Each line that includes the word "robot" should be copied from the records.

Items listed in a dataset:
++++++++++++++++++++

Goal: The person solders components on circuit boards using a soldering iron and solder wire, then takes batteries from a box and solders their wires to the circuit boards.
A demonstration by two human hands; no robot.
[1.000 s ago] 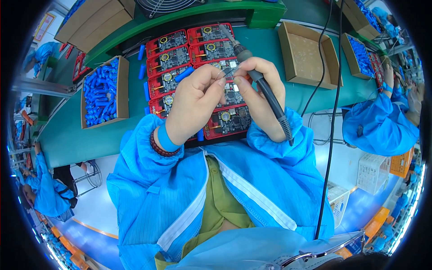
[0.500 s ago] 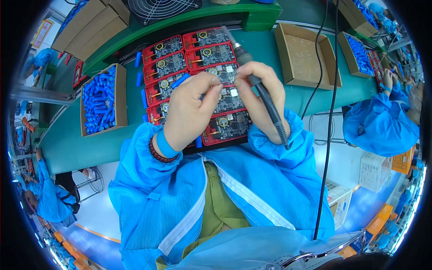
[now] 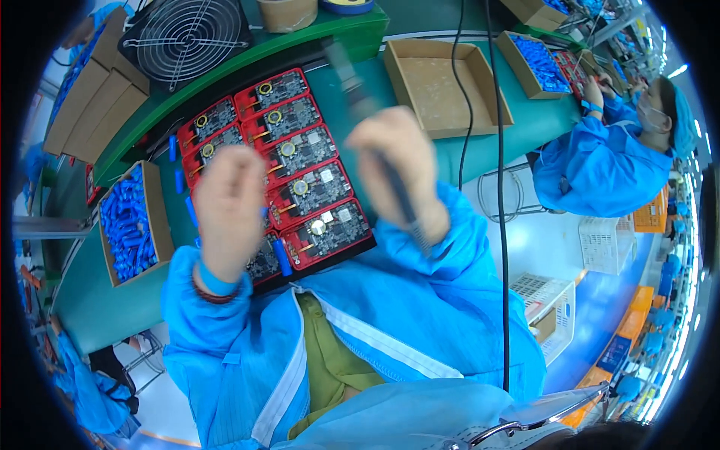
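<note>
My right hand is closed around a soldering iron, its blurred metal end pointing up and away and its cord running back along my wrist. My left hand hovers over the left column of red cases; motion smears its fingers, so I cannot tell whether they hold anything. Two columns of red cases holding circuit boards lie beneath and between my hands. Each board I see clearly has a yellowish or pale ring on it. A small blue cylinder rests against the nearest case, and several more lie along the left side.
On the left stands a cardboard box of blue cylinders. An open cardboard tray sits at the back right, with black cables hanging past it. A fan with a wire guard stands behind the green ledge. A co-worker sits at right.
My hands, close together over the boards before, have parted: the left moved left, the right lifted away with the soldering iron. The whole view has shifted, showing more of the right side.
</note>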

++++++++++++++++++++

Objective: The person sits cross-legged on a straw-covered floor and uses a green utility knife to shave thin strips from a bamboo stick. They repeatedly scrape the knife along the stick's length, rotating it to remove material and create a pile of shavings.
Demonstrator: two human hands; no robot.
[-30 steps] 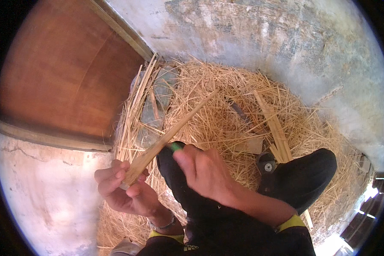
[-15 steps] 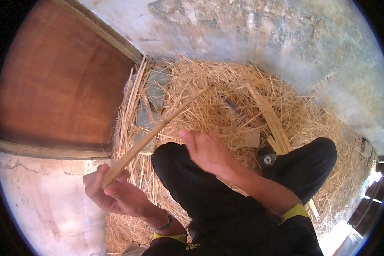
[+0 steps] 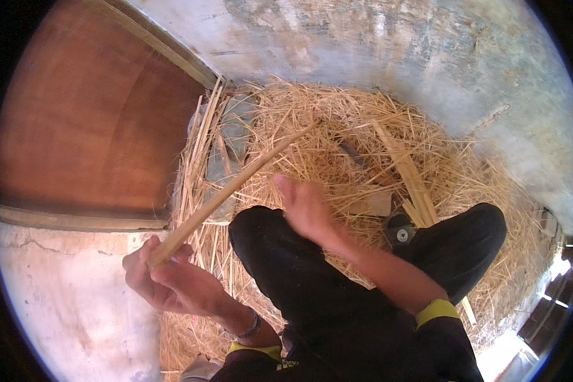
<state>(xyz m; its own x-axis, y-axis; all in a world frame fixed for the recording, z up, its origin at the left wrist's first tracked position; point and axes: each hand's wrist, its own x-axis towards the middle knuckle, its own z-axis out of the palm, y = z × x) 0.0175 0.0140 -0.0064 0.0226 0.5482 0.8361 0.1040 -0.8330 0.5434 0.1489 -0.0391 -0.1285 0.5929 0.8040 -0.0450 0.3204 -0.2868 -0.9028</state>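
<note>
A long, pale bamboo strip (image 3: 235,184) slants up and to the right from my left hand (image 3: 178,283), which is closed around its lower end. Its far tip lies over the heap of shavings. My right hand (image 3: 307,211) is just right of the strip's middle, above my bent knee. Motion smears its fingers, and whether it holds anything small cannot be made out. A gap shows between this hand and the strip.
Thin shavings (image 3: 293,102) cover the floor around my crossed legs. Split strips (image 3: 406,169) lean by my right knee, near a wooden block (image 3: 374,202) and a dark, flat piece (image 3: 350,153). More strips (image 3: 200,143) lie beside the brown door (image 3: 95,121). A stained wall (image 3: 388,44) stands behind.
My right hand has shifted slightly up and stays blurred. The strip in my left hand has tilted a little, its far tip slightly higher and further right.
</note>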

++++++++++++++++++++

Exercise response:
A demonstration by two human hands; no robot.
Demonstrator: two human hands; no robot.

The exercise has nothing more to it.